I’m still learning how to be myself out. The alcohol suppressed a lot of self doubt and insecurity. Without it, I can be quite self conscious.
That’s not always a bad thing though, or better than being brash and overly confident.
I’ll get there, still early days (423 I believe).
Thank you Mrs D
Timely post, although Im not the party girl any more I am finding new ways of adjusting to the new me. Still learning about myself at my age, who new!
I was that same party girl and really surprised to learn when sober that I am more of an introvert.

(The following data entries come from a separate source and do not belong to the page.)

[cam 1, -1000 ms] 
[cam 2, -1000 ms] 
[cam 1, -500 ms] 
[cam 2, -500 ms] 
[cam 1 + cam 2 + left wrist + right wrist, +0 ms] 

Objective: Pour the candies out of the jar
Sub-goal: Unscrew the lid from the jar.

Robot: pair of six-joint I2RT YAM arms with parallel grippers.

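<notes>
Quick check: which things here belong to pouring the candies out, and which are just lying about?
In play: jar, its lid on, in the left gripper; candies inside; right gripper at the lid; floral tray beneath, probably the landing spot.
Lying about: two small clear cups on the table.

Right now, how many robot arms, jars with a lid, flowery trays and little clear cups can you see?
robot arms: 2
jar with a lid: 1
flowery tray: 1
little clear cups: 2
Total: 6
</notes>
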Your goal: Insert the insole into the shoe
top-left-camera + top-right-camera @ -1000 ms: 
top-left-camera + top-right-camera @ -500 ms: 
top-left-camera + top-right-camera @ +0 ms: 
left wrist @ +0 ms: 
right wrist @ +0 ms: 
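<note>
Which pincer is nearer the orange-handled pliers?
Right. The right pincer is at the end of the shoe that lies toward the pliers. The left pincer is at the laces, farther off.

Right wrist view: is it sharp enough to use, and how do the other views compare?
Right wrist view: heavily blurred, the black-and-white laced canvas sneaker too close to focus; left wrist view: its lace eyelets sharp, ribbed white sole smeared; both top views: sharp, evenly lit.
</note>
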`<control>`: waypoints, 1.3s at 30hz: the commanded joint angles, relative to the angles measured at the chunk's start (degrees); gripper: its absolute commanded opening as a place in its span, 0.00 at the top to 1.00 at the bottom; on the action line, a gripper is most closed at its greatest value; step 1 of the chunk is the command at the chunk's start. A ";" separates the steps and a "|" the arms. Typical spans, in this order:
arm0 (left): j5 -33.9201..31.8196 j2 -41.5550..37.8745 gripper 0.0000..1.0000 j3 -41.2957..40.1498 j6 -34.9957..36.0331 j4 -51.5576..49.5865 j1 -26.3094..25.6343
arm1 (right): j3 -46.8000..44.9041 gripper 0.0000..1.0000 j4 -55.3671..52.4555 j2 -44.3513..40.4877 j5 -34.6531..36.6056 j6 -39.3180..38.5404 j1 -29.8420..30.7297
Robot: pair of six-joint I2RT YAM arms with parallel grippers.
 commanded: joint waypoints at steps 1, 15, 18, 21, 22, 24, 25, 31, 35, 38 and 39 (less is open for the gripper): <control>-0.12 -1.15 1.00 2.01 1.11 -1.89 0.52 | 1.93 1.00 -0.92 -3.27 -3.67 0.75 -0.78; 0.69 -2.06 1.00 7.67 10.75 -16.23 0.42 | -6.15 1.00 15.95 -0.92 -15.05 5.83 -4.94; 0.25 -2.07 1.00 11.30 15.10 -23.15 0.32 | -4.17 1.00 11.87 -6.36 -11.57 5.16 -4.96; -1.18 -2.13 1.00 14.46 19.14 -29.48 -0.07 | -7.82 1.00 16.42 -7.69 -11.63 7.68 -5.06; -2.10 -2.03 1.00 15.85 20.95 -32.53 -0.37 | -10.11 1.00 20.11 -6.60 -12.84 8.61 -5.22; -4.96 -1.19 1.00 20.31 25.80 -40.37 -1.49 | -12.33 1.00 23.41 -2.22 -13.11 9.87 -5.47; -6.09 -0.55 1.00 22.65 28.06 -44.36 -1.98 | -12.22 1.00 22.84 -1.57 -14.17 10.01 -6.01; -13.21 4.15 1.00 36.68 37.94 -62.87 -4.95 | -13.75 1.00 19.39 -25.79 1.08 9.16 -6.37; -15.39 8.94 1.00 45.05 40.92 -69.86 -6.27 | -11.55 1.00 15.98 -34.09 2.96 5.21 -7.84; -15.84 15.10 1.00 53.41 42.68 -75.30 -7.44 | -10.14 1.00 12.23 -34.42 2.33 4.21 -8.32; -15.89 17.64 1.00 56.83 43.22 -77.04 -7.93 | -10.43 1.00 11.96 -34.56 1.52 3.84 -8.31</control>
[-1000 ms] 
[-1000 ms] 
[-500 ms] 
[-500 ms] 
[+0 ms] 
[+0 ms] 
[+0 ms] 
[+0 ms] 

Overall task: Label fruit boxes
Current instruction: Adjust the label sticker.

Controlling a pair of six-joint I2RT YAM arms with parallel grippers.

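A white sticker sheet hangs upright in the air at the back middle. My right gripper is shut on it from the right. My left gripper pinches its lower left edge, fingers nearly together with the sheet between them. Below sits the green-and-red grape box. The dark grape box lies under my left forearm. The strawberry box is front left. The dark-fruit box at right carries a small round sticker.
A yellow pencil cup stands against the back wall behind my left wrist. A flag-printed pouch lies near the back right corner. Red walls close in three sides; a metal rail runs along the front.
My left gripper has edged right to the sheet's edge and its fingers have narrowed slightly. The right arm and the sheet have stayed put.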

I have had to relearn how to enjoy and have joy in settings where I once used alcohol to facilitate. Now, if I see someone who resembles the old me talking a little too loud , laughing a little too much , drink in hand all night long, I feel compassion , not envy. It just wasn’t as much fun as alcohol distorted it to be ! I do think sometimes I’m a bit boring but I work hard to let go of my need to entertain and keep the party going, or what we know now is codependence.
I’m delighted to be the real me again. This is the happiest I’ve been in years, the true real authentic me has returned. Your post was spot on!! Many thanks 😘
I struggle with that too as I was the one skinny dipping or leading the night somewhere… I am glad you have resolved it and you are content in yourself. What a great feeling! Thanks for this Mrs. D!
Oh, I really liked this post and connected to it a lot. I am a slow learner and just now am really feeling like I am ready to accept the ‘new’ me as a keeper. Loved the part about the best parenting moments being in the evening and at times when we would normally be very drunk. Also, the part about being better at listening and really connecting to others. Thank you for this xo
Great topic! Thanks
I miss her sometimes too, my party girl, but now it’s a bit like missing my youth, something I just can’t keep going forever. Recently I have had to start caring for my elderly mother and the conversations and interactions I share with her are a complete change to how we interacted before. So the saying that ‘the only constant is change’ feels apt right now.
Am I reinventing myself? Or evolving? Or adapting? Not sure what to call it but I’m happy to be present and conscious and sober while it happens. Don’t want to miss out on seeing what’s next.
Thanks for this, altjough I don’t miss my party girl, my friends do but she was not the real me, the real me is quiet and a bit introverted, I created s whole new person with drink, who was she? Dancing on tables, singing, it wasn’t me that’s for sure! Ha
Lovely post. Thanks.
Thank you kfor your honesty and time.
I like that last Line Mrs. D. “No-one ever woke up regretting not drinking the night before.” I’ll remember that when I feel tempted. I ordered your book and I am waiting for it! Can’t wait to read it!
Great post Mrs. D.
This is great. Thank you for sharing.